Transfection of siRNAs to mouse SSCs

We conducted the transfection of PDE5A siRNAs to mouse SSCs using Lipofectamine 6000 (Invitrogen, Carlsbad, CA, USA). In brief, 3 × 105 cells per well were seeded into 6-well plates, and they were transfected with 50 nmol l−1 PDE5A siRNAs or negative control siRNA. The targeting sequences of PDE5A were included as follows: siPDE5A-1: 5’-CGTGAACAACTCATACATA-3’; siPDE5A-2: 5’-GCCACTTAATATCCCAG-3’. Silencing efficiency of PDE5A was determined by RT-qPCR and Western blot.

Western blot

Mouse SSCs were plated at a density of 5 × 105 cells per well, and they were incubated with DMEM/F12 containing 10% FBS. Radio immunoprecipitation assay (RIPA) buffer was employed to lyse cells, and centrifugation of cell lysates was performed at 16 060g (Heraeus Fresco17; Thermo Fisher Scientific) for 10 min at 4°C. Testis tissues were homogenized by Tissuelyser (Servicebio, Wuhan, China) in ice-cold RIPA. Protein concentrations of cells and testis tissues were measured by the BCA protein assay kit (Solarbio). Proteins were loaded onto sodium dodecyl sulfate-polyacrylamide gel electrophoresis (SDS-PAGE) gels and transferred onto polyvinylidene difluoride (PVDF) membranes (Millipore, Boston, MA, USA). We blocked proteins using 5% non-fat milk in TBST at room temperature for 1 h and incubated them with the primary antibodies (Supplementary Table 1) overnight at 4°C and secondary antibodies for 1 h. ChemiDoc Touch (Bio-Rad) and Clarity™ Western ECL Substrate (Bio-Rad) were employed to detect proteins, and levels of proteins were quantified by Image J (NIH, Baltimore, MD, USA).

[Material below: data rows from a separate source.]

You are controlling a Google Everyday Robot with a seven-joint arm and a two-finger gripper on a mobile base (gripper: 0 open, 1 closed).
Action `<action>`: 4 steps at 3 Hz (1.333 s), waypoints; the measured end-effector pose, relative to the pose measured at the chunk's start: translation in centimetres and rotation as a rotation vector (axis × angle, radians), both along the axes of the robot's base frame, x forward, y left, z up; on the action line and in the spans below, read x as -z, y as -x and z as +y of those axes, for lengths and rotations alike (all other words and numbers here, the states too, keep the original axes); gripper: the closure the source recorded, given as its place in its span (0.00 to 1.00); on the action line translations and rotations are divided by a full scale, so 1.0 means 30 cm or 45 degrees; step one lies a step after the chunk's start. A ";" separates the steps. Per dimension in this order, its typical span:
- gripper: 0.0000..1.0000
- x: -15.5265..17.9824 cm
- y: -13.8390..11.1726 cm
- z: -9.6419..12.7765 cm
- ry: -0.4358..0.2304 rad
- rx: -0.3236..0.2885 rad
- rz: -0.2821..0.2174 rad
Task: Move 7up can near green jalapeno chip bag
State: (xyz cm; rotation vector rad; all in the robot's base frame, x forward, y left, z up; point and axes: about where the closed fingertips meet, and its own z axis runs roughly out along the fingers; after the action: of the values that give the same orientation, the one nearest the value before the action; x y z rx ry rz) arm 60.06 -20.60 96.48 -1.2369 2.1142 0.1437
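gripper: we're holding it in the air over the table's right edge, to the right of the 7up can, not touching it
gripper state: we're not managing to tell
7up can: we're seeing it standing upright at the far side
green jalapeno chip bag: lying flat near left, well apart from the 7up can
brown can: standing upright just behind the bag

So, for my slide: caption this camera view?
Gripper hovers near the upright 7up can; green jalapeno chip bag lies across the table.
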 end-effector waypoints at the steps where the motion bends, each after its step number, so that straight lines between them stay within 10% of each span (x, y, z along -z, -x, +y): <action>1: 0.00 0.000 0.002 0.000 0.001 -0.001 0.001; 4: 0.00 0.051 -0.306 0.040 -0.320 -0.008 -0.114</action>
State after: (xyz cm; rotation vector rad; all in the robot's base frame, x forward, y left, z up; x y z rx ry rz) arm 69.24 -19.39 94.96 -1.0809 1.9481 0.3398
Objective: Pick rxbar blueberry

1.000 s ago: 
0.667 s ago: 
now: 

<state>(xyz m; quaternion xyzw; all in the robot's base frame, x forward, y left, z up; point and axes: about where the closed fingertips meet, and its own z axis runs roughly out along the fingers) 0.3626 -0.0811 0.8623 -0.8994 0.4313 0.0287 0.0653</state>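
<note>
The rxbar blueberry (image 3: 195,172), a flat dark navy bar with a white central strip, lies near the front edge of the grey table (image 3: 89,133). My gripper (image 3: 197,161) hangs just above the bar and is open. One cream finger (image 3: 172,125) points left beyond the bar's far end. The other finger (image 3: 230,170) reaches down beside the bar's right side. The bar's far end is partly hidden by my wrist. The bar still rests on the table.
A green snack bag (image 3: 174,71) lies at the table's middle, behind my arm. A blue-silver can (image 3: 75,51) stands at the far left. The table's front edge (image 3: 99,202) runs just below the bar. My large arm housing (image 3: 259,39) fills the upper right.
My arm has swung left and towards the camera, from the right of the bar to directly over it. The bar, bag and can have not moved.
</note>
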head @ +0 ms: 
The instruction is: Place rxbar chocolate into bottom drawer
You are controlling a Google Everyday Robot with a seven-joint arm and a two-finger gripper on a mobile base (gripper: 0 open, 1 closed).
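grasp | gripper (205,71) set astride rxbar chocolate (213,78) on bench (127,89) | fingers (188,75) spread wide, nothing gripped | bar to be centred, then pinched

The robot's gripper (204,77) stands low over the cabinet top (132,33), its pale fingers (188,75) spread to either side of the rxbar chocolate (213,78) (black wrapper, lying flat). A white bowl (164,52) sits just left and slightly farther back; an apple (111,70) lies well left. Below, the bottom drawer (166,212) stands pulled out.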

Hematoxylin and eosin (H&E) staining and immunohistochemistry (IHC)

H&E was applied to stain testis sections. We fixed testicular tissues with 4% PFA for 24 h, and we embedded them in paraffin and sectioned them to 7 μm thickness.

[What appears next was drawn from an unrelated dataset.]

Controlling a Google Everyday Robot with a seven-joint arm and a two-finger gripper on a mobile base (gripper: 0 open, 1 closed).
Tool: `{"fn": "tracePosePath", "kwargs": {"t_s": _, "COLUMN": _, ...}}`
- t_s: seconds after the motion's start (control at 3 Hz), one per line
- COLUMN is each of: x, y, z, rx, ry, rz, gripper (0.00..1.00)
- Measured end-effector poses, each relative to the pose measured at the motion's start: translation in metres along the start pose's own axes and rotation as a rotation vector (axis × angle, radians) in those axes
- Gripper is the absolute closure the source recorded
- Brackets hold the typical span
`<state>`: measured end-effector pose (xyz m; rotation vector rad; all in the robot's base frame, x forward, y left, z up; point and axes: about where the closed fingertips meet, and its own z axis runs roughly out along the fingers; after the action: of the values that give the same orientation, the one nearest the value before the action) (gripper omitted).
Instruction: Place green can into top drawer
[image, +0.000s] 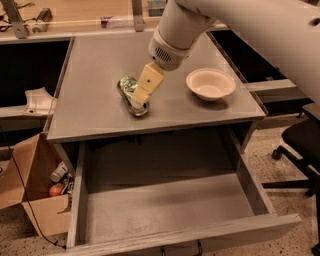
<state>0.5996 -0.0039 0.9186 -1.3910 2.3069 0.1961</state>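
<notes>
The green can (127, 88) lies on its side on the grey desk top (90, 60), left of centre, with a silver end facing the front. My gripper (139, 101) hangs from the white arm (175, 30) and is down right at the can, covering its right side. The top drawer (165, 205) is pulled open below the desk's front edge, and its flat grey bottom holds nothing.
A cream bowl (210, 84) stands on the desk right of the can. A cardboard box (30, 190) with small items sits on the floor at the left. A black office chair (300, 145) stands at the right.
</notes>
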Motion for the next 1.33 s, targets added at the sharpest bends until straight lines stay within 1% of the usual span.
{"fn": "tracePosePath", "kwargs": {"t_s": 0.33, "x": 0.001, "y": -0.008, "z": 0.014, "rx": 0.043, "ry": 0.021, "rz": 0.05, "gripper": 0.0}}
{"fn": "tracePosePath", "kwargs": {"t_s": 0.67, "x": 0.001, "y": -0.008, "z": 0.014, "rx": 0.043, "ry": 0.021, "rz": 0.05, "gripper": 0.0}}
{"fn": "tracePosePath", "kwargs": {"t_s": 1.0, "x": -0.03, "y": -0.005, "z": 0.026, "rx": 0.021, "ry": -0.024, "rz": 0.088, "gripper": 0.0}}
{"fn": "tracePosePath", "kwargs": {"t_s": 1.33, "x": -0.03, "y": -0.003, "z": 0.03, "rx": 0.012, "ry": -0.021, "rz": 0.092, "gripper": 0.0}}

For immunohistochemical staining of testicular sections, we deparaffinized and rehydrated them using xylene and 100%, 95%, and 75% ethanol. We blocked endogenous peroxidase activity using 3% H2O2. We incubated the sections with primary antibodies overnight at 4°C utilizing the goat hypersensitivity two-step detection kit (ZSGB-BIO, Beijing, China) according to the manufacturer’s instructions. DAB Substrate Kit (Cell Signaling, Beverly, MA, USA) was utilized to observe cell staining, and Gill’s hematoxylin (Solarbio) was employed to counterstain with cell nuclei. Immunostaining was determined by Image J after normalizing to the control.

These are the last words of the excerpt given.